Entre idas e vindas, num verdadeiro imbróglio judicial, ela já foi autorizada e desautorizada a interromper a gravidez algumas vezes. Na metade final de maio, no entanto, conseguiu uma decisão favorável, mas que não podia ser cumprida por conta da medida cautelar que a mantinha no abrigo. Agora, voltando para casa, a família se articula para fazer valer a decisão, e garantir que a vontade de mãe e filha sejam enfim respeitados.
"Ela tem direito ao aborto legal em qualquer tempo gestacional. Uma vez acolhida (em casa), a nossa luta será para concretizar o aborto legal, para garantir a vida dessa criança de 11 anos. É o desejo dela e da mãe, que é a representante legal", acrescentou.
Perguntada sobre os possíveis riscos, já que a menina já entra agora na 29ª semana de gestação – são 40 ao todo –, Daniela explicou que o método utilizado para a interrupção da gestação deverá ser analisado pelos médicos, que, a partir dos exames escolherão a intervenção mais adequada.
A magistrada Joana Ribeiro Zimmer, que acabou se tornando personagem principal desta trama, por conta de um vídeo publicado pelo The Intercept, onde ela aparece, durante uma audiência, tentando induzir a menina e a mãe a desistirem do aborto legal, também foi citada pela defesa da família. Eles estudam de que forma ingressarão na justiça.
"Estamos analisando, e há vários indícios quanto aos danos causados, físico e psicológico, à criança. Ela fez todas essas perguntas numa audiência em que não tinha qualquer pertinência questionar a interrupção ou continuidade do processo de gestação. Era sobre a medida cautelar de acolhimento. Ou seja, se estado tiraria ou não aquela criança de casa".
A conduta de Joana Ribeiro agora é alvo de uma investigação interna da Corregedoria do Tribunal de Justiça de Santa Catarina. Além disso, o Conselho Nacional de Justiça (CNJ) também analisa uma reclamação disciplinar movida contra ela pelo advogado maranhense Thiago Gomes Viana. A OAB-SC, por sua vez, diz que acompanha o caso "com preocupação".
O caso
Em maio, a mãe levou a menina, ainda com 10 anos, ao Hospital Universitário da UFSC, em Florianópolis (SC), em busca de um aborto legal, já que a criança havia sido vítima de estupro. Ela havia descoberto a gravidez há apenas dois dias, mas a unidade de saúde, seguindo um critério interno, se negou a realizar o procedimento sem uma autorização judicial, porque a gestação já havia ultrapassado 20 semanas, chegava à 22ª.
No processo, no entanto, uma medida protetiva, sob a justificativa de tirar a menina do convívio do suspeito de ter cometido a violência sexual, fez com que a menina fosse afastada de casa e levada a ao abrigo, onde permaneceu até esta terça-feira. Em sua decisão, a juíza também citou a necessidade de evitar o risco de que a mãe a levasse para realizar o aborto – garantido por lei.

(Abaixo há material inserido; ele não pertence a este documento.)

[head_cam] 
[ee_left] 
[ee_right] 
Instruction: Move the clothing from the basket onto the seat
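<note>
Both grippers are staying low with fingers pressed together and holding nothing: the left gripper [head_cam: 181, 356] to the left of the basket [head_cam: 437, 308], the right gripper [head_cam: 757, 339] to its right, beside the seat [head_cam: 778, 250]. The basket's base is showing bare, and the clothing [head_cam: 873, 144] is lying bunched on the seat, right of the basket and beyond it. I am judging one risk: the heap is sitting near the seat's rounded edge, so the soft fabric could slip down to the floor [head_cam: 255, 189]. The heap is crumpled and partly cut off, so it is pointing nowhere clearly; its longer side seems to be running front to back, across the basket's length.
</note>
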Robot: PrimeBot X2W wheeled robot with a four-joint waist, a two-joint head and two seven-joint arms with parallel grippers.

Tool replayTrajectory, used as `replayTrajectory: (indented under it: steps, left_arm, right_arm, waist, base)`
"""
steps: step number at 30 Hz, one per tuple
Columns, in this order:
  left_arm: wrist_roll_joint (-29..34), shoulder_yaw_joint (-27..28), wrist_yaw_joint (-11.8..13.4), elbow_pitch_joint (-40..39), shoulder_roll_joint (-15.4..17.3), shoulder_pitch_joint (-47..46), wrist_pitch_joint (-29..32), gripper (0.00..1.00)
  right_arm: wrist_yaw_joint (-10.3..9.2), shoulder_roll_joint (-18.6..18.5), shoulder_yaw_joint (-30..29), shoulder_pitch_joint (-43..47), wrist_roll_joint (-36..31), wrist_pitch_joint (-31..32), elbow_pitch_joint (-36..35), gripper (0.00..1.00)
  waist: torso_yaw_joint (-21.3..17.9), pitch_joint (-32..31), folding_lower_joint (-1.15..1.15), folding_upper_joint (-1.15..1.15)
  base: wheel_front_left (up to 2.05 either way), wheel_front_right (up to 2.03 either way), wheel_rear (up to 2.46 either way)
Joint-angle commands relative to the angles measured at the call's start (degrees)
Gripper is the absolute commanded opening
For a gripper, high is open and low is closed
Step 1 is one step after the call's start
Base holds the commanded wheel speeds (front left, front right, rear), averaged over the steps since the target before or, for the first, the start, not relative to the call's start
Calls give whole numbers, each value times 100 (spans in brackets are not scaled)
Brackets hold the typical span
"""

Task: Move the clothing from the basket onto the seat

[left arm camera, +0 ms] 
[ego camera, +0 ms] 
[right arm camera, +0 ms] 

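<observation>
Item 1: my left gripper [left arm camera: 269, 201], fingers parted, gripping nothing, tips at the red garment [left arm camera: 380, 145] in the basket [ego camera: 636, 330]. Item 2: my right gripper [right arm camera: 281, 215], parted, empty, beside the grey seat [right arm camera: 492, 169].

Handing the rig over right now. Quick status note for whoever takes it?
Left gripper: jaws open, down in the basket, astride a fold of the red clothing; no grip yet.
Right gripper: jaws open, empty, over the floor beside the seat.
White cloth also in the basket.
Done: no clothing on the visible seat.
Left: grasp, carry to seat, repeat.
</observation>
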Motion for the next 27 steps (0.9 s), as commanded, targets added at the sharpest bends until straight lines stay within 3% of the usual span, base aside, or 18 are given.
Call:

É a partir daí, numa audiência do caso, na 1ª Vara Cível da Comarca de Tijucas, que a postura da juíza Joana Ribeiro Zimmer e da promotora do Ministério Público de Santa Catarina Mirela Dutra Alberton, começam a chamar atenção. Tanto Zimmer quando Alberton tentam exaustivamente induzir mãe e criança a seguirem com a gravidez, mesmo após ambas terem reiterado mais de uma vez a vontade de prosseguir com o aborto, garantido à menina por lei. Elas chegam a perguntar se o pai daquele feto toparia levar o bebê à adoção se ela "aguentasse" mais alguns dias. Magistrada e promotora ainda dão uma informação equivocada à mãe, de que, com aquele tempo de gestação, o bebê seria retirado com vida do ventre e agonizaria até a morte perante os médicos. Hoje, a medicina promove assistolia fetal antes da retirada do feto, já sem vida.
Ainda nesta terça-feira, Joana Ribeiro afirmou que não está mais à frente do caso, porque foi promovida dentro do TJSP e passará a atuar em Blumenau (SC). A reportagem não conseguiu contato com a juíza. O caso corre sob segredo de Justiça.